Danny wraps a definitely unclothed arm around the pillow he’s claimed and stretches out, unconcerned. His dubiously decent body under the blanket moves. He appears perfectly at ease. “Why do you want to know?”
Words. Steve should remember what they are. “You’re in my bed.”
“You invited me in.” Danny absently strokes the mattress in a way that is probably not actually as suggestive as Steve’s brain insists it is. “This half is mine now.”
“That’s not how an invitation works.” Possession being nine-tenths of the law nonsense aside, Steve’s pretty sure about that. You don’t own your friend’s house if you come over for coffee, though if that’s how Danny’s internal rule system works, it might explain a lot about the progression of their friendship.
Danny’s hand on the mattress relaxes and he hums like he’s getting settled in. He closes his eyes, so Steve does so too, demonstratively. “I’m wearing boxers,” an unseen Danny says. “You’re safe.”
“Hey, I live for danger.” Steve just throws it out there as a quippy comeback, mouth running on autopilot to contradict whatever Danny says, but then it registers. He’s forced to open his eyes yet again when his head shoots up so he can look at Danny.
Danny, face smushed by his pillow but eyes staring right back at Steve, seems wryly amused.
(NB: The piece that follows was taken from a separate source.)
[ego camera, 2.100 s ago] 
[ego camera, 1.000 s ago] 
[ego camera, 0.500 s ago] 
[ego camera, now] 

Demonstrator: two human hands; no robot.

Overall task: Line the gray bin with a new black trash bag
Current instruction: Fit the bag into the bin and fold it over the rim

Perhaps a bit too much of it is at Steve’s expense, but other than that it’s better than most of the alternatives. “My dick is really not that dangerous,” he says, after letting Steve stew in his awkwardness for a decently sized moment.
Steve rolls on his back and falls into his pillow. He sighs. Might as well go for broke. “Still wanna see it.”
Danny doesn’t leave him hanging this time. “We can do that.” That sounds wildly promising, until he adds, “After a nap.”
“God,” Steve says, feeling simultaneously giddy and irked, “you’re insufferable.”
“You left me to sleep on your couch for months,” Danny reminds him.
Steve would respond, but he’s too offended by Danny following that up by rolling over and turning his back on Steve. Steve doesn’t get long to work through his clashing emotions, because Danny reaches back, grabs his wrist, and pulls.
He’s gently bullied into wrapping his arm around Danny’s waist and spooning up to him from behind. He doesn’t pretend to resist too much, but he does end up with a laundry list of questions. “Did you plan all of-”
“Sssh,” Danny says, in a way that would be soothing if it weren’t so smug. “It’s a weekend, remember?”
Steve opens his mouth, ready to start that argument, but realizes it’s still shy of seven in the morning and there’s no way Danny could get up to be annoying about his clothes again without having to wriggle free from Steve first. If Danny even tried, Steve could just pin him to the bed.
That’s a pretty sweet deal, so he snaps his mouth closed again. “This is still stupid,” he insists. It just doesn’t do to let Danny get away with his manipulative schemes. No more than necessary, anyway.
Danny lets out a deep, satisfied breath. “Whatever you say, babe.”
For some reason, that seems like a pretty good set of last words on an early Saturday morning while they’re cuddling in bed a few feet from the closet they both live out of. More and more out, these days.